**WHAT THE TASK ASKS:**
Work out how many lines of the data contain "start" and reply with that number alone.

**SOURCE DATA:**
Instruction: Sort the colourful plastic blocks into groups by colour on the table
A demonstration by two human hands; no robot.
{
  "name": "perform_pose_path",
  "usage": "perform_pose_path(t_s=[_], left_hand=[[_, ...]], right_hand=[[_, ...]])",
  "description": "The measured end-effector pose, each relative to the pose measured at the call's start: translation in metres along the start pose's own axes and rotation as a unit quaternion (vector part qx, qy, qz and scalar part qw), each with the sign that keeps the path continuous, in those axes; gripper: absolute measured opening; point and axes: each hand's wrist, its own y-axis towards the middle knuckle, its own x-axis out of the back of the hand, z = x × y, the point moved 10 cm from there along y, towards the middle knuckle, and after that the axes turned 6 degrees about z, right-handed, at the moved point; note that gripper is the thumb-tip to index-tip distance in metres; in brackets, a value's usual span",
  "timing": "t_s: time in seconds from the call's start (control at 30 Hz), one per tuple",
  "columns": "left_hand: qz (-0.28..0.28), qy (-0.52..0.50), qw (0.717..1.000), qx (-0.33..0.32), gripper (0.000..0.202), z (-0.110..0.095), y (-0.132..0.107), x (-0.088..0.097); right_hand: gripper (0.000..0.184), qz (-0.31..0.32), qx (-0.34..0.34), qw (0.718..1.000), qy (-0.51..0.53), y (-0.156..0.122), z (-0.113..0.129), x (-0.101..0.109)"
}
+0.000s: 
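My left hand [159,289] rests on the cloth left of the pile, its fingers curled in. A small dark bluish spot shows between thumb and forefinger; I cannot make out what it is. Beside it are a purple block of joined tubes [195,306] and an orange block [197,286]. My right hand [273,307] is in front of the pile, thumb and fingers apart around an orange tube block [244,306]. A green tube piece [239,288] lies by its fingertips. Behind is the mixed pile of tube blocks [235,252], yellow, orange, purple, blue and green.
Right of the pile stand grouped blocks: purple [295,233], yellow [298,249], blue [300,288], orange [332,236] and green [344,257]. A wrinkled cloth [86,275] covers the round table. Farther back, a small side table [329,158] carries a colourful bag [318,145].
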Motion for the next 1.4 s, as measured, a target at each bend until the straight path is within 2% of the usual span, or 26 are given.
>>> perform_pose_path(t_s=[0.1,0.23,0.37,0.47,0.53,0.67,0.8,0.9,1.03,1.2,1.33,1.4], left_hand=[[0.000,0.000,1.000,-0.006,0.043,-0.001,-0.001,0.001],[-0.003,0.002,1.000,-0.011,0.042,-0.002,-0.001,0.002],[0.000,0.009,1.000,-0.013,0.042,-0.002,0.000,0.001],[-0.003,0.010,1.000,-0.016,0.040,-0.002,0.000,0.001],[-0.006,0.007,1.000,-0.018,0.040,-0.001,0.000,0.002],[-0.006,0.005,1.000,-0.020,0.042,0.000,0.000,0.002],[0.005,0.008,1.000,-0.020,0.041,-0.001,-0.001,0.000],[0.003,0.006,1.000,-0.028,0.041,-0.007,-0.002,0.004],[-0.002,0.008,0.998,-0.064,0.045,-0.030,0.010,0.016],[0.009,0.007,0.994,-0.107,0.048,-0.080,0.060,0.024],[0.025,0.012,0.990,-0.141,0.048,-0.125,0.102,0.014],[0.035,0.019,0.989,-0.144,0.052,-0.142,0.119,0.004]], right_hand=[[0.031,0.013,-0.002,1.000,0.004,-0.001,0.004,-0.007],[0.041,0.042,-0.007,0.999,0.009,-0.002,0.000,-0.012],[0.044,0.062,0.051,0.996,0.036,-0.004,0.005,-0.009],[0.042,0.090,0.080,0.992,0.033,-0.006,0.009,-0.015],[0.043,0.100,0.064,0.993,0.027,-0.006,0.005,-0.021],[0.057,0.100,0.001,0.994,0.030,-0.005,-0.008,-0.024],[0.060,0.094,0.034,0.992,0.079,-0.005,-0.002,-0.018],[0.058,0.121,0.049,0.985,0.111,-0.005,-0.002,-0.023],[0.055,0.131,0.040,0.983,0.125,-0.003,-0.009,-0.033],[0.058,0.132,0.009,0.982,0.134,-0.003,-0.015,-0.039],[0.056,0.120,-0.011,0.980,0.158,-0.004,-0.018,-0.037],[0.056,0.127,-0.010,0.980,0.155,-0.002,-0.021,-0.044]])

**TASK SOLUTION:**
2